In today’s digital childhood, many children are experiencing what researchers call “experience poverty.” When children move, explore, play, and interact with others, they build the neural pathways that support language, regulation, motor skills, and social understanding. Yet many clinicians, educators, and families are noticing something different about modern childhood. Children are often busy, supervised, and constantly stimulated – but they may still lack access to the everyday experiences that historically supported development.
Understanding this shift requires examining development through both a developmental and occupational lens.
What Is Experience Poverty?
Traditional discussions of child development often focus on deficits or diagnoses. But development is shaped as much by opportunity for experience as by innate ability.
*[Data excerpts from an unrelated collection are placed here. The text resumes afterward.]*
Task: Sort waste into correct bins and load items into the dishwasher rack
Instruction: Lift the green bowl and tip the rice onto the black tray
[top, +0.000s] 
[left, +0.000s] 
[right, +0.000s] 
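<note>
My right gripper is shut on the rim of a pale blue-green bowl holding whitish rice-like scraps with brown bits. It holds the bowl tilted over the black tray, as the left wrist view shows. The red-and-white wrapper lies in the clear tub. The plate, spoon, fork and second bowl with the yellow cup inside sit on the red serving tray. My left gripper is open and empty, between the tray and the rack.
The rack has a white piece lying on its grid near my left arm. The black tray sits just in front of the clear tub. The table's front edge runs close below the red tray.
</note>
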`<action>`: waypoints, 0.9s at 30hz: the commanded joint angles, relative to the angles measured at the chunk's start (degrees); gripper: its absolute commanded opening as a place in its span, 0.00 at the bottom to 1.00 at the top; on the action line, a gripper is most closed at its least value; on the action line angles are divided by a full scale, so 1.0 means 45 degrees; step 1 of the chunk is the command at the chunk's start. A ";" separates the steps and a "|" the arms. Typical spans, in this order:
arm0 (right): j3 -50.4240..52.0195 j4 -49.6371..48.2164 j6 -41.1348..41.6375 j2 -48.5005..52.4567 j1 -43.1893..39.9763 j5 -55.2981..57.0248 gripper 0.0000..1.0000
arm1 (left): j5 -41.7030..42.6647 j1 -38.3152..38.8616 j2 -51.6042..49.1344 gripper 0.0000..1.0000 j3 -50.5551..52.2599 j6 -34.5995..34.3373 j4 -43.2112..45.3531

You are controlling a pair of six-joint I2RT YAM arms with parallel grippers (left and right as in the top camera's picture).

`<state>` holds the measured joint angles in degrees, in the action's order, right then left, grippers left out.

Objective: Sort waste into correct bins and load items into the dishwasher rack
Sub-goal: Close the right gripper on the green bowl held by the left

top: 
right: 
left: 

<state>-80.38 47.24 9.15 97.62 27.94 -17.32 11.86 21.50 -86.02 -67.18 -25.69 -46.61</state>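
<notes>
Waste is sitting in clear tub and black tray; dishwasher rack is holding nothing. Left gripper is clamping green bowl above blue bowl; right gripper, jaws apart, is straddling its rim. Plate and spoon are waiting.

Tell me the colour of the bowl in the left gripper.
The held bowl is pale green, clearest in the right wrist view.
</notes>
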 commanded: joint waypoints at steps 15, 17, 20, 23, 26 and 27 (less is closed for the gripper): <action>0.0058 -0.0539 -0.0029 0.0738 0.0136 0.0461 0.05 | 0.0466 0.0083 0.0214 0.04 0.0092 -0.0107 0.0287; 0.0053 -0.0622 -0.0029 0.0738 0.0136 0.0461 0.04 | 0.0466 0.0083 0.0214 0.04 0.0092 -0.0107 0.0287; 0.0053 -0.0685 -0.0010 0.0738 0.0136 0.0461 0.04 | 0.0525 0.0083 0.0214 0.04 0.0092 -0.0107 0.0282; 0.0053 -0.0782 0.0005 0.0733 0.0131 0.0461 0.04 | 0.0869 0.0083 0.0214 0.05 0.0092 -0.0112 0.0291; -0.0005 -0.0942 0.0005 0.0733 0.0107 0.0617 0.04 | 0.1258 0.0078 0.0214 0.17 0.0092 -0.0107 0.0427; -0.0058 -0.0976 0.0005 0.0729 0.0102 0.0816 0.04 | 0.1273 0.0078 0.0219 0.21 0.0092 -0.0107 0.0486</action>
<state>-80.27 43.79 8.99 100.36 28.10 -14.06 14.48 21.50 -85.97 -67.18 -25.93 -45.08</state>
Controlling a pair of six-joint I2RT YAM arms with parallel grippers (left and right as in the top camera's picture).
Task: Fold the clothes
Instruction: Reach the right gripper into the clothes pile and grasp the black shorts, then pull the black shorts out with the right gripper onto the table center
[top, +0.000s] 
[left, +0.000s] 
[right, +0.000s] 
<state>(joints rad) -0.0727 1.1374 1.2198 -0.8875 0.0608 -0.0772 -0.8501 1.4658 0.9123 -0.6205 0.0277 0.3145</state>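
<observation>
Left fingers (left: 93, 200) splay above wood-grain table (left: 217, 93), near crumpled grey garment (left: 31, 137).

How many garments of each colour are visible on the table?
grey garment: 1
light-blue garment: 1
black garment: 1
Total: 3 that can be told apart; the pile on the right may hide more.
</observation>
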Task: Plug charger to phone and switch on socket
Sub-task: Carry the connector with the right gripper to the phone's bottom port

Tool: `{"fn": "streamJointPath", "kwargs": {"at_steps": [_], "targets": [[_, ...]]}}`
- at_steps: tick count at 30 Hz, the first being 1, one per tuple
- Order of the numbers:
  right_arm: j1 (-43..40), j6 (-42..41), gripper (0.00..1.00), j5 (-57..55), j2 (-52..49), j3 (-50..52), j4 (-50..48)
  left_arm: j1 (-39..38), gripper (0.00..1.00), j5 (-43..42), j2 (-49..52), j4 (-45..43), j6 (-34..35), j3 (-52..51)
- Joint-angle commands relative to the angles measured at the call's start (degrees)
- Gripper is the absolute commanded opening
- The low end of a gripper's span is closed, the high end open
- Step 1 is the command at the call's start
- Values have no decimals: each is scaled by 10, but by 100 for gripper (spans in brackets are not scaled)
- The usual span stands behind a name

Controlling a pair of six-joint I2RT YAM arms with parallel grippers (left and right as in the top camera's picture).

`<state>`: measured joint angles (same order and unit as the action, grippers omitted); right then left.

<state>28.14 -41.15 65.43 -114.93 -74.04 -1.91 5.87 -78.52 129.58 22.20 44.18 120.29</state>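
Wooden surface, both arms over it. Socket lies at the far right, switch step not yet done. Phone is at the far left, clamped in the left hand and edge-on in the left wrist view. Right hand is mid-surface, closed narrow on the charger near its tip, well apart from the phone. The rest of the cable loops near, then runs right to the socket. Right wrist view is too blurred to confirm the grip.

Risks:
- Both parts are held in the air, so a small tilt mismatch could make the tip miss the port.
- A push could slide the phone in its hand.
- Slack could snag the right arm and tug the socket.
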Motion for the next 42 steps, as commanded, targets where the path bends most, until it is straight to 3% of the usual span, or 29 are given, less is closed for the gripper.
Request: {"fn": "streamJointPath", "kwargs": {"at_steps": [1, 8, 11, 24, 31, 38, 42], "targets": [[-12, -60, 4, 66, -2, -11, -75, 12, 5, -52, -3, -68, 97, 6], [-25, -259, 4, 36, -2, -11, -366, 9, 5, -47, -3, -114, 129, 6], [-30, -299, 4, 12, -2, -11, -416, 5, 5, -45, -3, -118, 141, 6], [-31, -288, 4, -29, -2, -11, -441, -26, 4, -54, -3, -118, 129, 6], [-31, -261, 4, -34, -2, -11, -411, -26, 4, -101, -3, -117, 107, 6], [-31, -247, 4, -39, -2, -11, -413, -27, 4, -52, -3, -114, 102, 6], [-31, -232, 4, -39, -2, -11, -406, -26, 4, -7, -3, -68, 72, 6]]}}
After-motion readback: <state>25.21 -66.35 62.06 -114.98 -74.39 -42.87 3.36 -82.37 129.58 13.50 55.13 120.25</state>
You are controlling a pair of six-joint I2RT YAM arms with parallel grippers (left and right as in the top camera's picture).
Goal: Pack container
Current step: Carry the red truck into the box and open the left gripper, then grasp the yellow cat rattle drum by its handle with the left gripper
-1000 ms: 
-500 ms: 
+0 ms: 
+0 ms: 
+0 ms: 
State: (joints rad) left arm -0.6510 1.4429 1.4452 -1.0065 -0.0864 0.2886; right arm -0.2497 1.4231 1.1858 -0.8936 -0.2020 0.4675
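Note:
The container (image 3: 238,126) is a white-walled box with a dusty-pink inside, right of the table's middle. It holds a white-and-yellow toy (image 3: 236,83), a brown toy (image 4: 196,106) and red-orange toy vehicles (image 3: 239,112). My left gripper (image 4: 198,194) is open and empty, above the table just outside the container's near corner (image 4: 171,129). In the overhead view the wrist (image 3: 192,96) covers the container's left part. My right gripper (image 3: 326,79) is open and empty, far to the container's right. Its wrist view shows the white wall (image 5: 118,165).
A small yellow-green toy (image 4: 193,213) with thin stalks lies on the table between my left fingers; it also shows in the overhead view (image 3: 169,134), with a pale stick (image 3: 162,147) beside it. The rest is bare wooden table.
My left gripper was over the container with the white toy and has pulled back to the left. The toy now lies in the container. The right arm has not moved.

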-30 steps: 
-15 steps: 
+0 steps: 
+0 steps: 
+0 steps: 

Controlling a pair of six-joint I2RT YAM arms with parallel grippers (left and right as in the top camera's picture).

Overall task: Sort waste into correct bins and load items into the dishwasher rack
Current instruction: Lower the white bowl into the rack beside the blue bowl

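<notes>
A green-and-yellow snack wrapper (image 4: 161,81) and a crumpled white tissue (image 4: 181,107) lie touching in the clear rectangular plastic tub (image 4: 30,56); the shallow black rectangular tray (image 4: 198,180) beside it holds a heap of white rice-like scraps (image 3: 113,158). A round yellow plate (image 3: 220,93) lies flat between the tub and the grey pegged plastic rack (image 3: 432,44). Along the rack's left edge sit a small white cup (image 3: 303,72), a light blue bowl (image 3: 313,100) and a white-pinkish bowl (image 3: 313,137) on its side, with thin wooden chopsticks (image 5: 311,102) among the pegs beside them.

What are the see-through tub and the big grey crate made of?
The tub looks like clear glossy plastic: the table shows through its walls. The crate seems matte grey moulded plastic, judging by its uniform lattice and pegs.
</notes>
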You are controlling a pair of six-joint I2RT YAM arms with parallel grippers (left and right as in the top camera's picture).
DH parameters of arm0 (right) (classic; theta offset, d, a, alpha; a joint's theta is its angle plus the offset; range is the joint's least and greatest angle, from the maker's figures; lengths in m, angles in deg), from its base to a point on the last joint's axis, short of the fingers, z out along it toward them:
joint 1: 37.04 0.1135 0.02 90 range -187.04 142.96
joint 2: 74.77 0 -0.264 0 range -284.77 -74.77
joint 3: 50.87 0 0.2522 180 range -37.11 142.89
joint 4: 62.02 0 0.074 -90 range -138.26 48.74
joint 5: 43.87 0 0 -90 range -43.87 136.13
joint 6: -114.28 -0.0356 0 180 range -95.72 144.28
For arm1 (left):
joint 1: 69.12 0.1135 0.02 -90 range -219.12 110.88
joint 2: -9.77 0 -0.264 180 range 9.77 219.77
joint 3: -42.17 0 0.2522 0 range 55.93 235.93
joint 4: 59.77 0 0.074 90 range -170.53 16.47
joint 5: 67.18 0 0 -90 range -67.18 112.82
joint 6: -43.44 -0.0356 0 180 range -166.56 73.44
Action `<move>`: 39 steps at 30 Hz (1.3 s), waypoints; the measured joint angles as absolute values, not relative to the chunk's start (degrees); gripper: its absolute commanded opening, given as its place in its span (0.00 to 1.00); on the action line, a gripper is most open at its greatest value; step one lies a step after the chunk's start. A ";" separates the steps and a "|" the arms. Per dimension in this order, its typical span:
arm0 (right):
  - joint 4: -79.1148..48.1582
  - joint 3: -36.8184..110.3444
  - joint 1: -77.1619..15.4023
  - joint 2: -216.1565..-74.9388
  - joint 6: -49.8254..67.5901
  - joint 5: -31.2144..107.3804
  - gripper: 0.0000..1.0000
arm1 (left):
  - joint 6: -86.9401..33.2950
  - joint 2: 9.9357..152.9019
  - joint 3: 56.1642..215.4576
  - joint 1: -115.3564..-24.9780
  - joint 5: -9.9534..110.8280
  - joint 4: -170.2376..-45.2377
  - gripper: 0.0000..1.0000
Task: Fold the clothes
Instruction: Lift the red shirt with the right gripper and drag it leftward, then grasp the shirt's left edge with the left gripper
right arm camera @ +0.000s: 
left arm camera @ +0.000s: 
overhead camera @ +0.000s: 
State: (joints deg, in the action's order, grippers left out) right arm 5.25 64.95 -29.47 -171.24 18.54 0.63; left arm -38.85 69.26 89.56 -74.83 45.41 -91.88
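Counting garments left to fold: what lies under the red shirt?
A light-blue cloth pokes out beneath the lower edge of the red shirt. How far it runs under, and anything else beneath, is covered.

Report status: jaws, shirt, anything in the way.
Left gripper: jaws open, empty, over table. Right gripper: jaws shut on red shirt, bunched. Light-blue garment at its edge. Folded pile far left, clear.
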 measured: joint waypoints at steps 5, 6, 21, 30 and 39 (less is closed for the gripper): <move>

In occupational science, the related concept of occupational deprivation describes when people are prevented from participating in meaningful daily activities – not by choice, but due to environmental factors.
For children, these daily “occupations” include:
- Play
- Exploration
- Physical movement
- Social participation
- Rest
- Predictable routines
These are not optional enrichment activities – they are the foundation of development.
Experience poverty arises when children have limited access to these foundational experiences. It is rarely the result of neglect; instead, broader systems, schedules, safety concerns, and modern lifestyles often restrict opportunities – even in well-resourced families.
Why Experience Matters for Development
Early childhood research consistently links reduced access to play, interaction, and movement-rich environments with differences in:
- Self-regulation
- Language development
- Executive function
- Stress physiology
Children adapt to the environments they experience. When opportunities for exploration, social interaction, and self-directed play are limited, development adjusts to those constraints, affecting curiosity, resilience, and sustained attention.
A Historical Example of Experience Deprivation
One of the earliest demonstrations of how environment shapes development came from the work of psychoanalyst René Spitz in the 1940s, where he studied two groups of infants:
- Babies raised in a foundling home
- Babies whose mothers were imprisoned but who lived in a prison nursery with daily maternal contact
Both groups had their basic physical needs met. They received adequate nutrition and hygiene. However, their environments differed dramatically.
In the foundling home:
- Infants spent most of the day alone in cots
- Curtains surrounded the beds to prevent infection
- Adult contact was limited to brief feedings and diaper changes
- Social interaction and stimulation were minimal
In the prison nursery:
- Infants had daily interaction with their mothers
- They experienced relational contact and engagement
The developmental outcomes were striking.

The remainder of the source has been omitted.